(Records contained in a dataset)
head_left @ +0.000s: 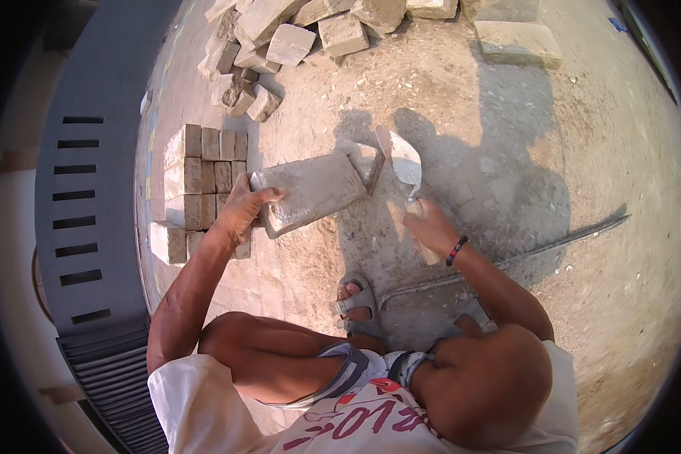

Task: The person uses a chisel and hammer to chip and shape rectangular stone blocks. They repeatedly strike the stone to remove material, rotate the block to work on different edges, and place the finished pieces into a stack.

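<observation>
My left hand (240,209) grips the left end of a grey block (314,191), thumb on its top face and the other fingers hidden beneath. The block is held slightly tilted above the ground in front of me. My right hand (430,228) is wrapped around the light handle of a trowel (405,162). The trowel's pale, mortar-smeared blade points away from me, just right of the block. Between block and blade, a smaller grey block piece (365,162) shows at the block's far right corner; whether they touch, I cannot tell.
Left of the block stands a neat brick stack (194,172). Loose bricks (291,44) lie heaped at the far side, with a large slab (516,44) to their right. A long rod (507,263) crosses the ground near my sandals (356,303). A grey slotted panel (98,53) borders the left.
</observation>
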Available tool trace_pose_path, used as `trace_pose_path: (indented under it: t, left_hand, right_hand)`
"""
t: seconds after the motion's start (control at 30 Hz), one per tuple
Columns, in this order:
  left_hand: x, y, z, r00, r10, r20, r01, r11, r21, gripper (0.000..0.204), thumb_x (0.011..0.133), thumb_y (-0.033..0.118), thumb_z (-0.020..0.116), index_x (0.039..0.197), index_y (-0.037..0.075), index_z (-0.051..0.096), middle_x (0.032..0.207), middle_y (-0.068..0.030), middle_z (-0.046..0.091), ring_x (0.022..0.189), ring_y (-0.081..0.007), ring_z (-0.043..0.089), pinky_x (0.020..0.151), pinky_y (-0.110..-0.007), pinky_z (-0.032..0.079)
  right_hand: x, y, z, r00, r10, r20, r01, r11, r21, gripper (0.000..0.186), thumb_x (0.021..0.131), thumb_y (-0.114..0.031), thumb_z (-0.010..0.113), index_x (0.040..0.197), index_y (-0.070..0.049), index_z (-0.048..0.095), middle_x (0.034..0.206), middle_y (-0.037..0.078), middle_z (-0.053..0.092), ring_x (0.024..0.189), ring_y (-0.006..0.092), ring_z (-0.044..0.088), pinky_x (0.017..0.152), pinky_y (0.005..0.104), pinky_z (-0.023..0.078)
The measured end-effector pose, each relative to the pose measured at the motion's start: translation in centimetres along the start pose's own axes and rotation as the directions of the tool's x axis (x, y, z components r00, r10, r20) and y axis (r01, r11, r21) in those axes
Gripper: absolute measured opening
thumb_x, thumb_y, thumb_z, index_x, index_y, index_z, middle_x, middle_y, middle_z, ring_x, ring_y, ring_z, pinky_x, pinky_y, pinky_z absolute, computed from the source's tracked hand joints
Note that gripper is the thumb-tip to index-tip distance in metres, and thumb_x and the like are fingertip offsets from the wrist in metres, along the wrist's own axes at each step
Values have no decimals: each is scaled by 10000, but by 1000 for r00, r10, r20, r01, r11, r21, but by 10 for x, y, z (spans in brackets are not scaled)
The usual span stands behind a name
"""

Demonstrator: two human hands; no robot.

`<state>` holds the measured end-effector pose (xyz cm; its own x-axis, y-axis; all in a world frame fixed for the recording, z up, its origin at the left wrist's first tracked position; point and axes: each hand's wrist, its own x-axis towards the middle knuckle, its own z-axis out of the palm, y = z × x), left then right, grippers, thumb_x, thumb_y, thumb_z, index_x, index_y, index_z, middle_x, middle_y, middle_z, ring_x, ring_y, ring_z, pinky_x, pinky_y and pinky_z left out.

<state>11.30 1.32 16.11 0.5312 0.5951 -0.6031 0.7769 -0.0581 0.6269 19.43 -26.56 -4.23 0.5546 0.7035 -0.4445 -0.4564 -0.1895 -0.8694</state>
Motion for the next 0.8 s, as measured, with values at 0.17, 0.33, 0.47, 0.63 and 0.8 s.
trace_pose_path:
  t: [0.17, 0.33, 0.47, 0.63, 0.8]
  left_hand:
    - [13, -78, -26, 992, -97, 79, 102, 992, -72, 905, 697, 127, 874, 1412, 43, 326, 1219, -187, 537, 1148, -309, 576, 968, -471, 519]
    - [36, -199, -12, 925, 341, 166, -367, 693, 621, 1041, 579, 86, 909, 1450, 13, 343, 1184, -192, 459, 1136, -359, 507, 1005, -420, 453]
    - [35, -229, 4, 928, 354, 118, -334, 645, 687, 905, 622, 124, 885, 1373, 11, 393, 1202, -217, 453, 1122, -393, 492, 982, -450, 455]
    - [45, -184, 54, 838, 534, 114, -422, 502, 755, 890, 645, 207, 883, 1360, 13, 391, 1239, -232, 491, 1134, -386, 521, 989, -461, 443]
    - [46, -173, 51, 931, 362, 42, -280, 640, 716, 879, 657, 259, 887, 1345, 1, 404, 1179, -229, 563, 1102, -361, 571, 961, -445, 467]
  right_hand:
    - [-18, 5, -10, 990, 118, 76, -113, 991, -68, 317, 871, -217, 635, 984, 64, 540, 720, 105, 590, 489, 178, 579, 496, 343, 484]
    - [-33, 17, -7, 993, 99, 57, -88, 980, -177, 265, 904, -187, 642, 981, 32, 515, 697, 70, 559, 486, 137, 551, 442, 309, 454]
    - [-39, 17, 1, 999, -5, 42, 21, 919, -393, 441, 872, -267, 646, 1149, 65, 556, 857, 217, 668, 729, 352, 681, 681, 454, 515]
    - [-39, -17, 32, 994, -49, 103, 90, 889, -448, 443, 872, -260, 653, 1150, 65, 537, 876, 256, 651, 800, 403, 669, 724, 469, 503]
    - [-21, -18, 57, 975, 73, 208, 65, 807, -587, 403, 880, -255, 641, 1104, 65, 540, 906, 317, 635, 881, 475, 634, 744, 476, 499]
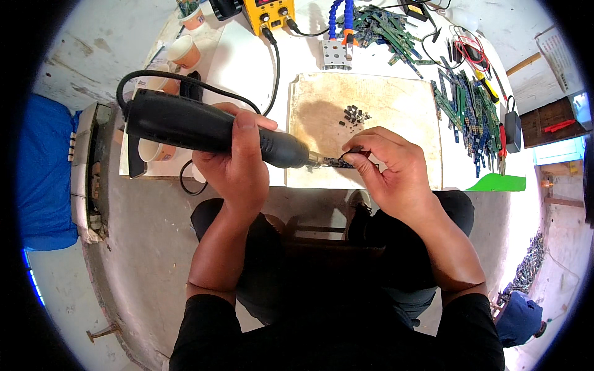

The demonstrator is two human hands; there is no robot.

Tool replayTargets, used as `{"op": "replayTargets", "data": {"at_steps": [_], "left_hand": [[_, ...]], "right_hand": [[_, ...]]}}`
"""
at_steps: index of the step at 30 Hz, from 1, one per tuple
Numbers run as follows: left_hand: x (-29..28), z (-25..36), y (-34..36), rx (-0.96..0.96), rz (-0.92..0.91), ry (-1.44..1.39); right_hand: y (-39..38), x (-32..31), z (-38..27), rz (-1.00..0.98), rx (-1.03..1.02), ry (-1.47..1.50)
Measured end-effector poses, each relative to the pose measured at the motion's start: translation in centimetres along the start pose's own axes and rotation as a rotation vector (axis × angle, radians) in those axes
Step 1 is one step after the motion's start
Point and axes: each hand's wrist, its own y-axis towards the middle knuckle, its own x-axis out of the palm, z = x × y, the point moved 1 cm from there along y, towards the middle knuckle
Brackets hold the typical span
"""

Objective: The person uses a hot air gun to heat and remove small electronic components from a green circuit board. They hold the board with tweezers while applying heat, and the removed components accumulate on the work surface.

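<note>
Over the near edge of the tan work board point(396, 93): black hot-air handpiece point(179, 127) in the left hand point(238, 164), palm under the barrel, thumb across the top, fingers wrapped most of the way round. Metal nozzle point(317, 160) points right, its tip close to a small dark piece point(337, 163), probably a circuit strip, at the board's near edge. Right hand point(396, 173) has thumb and index nearly together, pinching the piece's right end; other fingers curled loosely. Can't tell if a thin tool sits in that pinch. Handling, my read: handpiece rigid and bulky, modest weight, cable point(185, 79) likely to tug at the tail; hold the ribbed plastic body, keep skin off the nozzle, assume hot. Dark piece should be very light, thin, stiff, maybe brittle; take it by the end away from the nozzle. Materials: board flat, squarish, matte, stained; loose heap of tiny blocky black parts point(354, 115) on its middle. Right of the board, tangled pile of narrow green circuit strips point(473, 117), hard and straight-edged. Just beyond the board, drilled grey metal block point(336, 55); left of it, paper cups point(184, 52), thin-walled.
</note>
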Motion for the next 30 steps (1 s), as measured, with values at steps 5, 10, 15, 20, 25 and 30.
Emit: {"op": "replayTargets", "data": {"at_steps": [5, 10, 15, 20, 25, 30], "left_hand": [[-0.08, -0.06, 0.0, 0.006, -0.005, -0.011], [-0.08, -0.06, 0.01, 0.01, -0.007, -0.019], [-0.19, -0.15, 0.0, 0.01, -0.002, -0.029], [-0.2, -0.16, -0.01, 0.012, -0.011, -0.04], [-0.09, -0.22, 0.02, 0.026, 0.005, -0.028], [-0.17, -0.17, 0.01, 0.024, -0.018, -0.014]], "right_hand": [[-0.01, 0.18, 0.03, -0.001, 0.003, -0.003], [-0.02, 0.2, -0.03, -0.011, 0.01, -0.022], [-0.03, 0.31, -0.04, -0.024, -0.003, -0.032], [-0.03, 0.36, -0.19, -0.033, 0.006, -0.042], [-0.05, 0.47, -0.07, -0.02, -0.029, -0.033], [-0.04, 0.43, -0.09, -0.026, -0.035, -0.044]]}}
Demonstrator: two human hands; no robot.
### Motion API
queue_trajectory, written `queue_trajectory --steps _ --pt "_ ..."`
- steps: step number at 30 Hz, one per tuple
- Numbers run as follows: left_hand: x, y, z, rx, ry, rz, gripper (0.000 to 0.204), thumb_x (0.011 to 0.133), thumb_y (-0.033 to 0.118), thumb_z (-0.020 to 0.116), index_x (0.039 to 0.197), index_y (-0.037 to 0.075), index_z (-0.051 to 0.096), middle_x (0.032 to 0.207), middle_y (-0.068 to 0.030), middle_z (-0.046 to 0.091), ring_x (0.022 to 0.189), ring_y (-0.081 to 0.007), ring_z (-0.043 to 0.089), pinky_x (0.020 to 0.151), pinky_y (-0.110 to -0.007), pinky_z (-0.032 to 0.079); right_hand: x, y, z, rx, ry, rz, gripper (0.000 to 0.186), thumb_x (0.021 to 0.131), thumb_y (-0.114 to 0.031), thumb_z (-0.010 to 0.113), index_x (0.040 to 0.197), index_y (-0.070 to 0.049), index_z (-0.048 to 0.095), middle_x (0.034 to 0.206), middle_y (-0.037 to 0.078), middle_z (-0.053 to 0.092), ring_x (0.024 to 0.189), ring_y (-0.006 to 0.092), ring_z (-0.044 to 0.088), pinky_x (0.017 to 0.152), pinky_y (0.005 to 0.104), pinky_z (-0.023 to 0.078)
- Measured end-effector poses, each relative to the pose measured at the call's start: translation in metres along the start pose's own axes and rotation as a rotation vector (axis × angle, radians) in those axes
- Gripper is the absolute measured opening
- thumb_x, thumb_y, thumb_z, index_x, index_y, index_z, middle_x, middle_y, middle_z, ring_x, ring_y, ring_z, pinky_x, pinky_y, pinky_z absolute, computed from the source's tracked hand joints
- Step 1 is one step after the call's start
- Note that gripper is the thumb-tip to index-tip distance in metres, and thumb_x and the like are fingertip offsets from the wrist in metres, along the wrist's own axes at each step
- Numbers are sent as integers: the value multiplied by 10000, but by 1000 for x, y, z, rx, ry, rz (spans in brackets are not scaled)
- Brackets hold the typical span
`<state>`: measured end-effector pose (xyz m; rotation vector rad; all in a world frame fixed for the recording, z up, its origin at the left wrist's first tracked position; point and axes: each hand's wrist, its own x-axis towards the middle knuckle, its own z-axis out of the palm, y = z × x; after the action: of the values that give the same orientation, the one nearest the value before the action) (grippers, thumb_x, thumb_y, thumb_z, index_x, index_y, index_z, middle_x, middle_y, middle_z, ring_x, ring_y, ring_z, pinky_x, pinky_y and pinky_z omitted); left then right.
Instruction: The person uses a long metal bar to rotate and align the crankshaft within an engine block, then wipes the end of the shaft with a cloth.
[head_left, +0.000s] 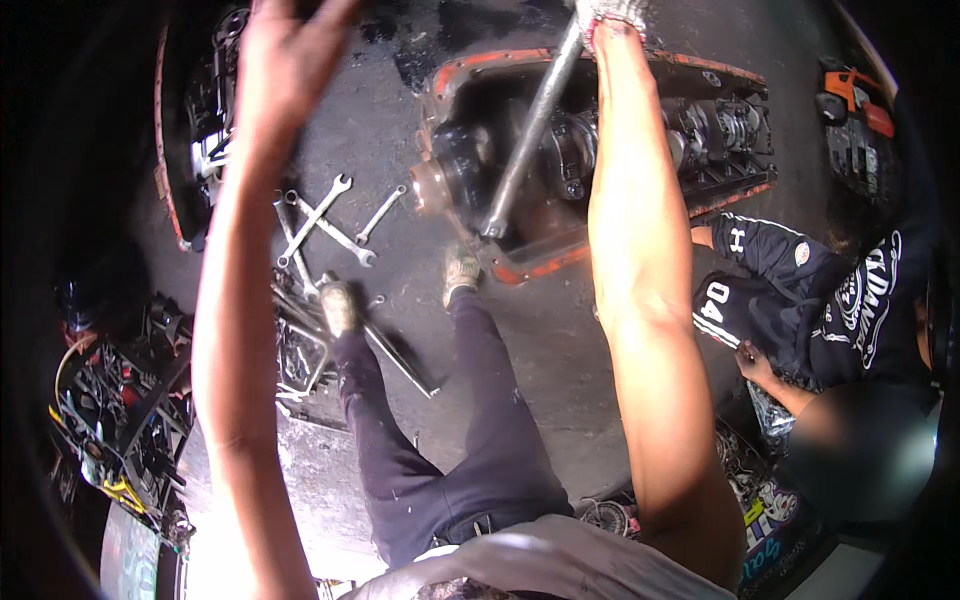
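My bare left hand (285, 40) is raised at the top left, fingers apart and slightly blurred, their tips cut off by the frame edge. My right hand (610, 15), in a light knit glove, grips the upper part of a long steel bar (530, 140). The bar slants down over an open engine casing (520, 264) with an orange rim and exposed crankshaft parts (740, 128), its lower end near the casing's left interior. Several open-ended wrenches (315, 218) lie crossed on the dark floor between that casing and a second engine part (168, 180) at left.
A co-worker in dark clothes (760, 280) crouches at the right, a hand (755, 365) low beside them. An orange tool (860, 100) sits upper right, a cluttered tool heap (120, 420) lower left. My shoes (340, 305) stand among more tools below the wrenches.
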<state>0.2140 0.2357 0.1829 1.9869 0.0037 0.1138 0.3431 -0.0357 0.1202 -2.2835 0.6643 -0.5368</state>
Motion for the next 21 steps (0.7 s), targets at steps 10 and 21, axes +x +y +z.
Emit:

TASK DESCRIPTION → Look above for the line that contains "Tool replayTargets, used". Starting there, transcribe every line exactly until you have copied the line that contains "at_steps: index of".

THE ANSWER →
Tool replayTargets, used as `{"op": "replayTargets", "data": {"at_steps": [_], "left_hand": [[_, ...]], "right_hand": [[_, ...]]}}`
"""
at_steps: index of the step at 30 Hz, from 1, one per tuple

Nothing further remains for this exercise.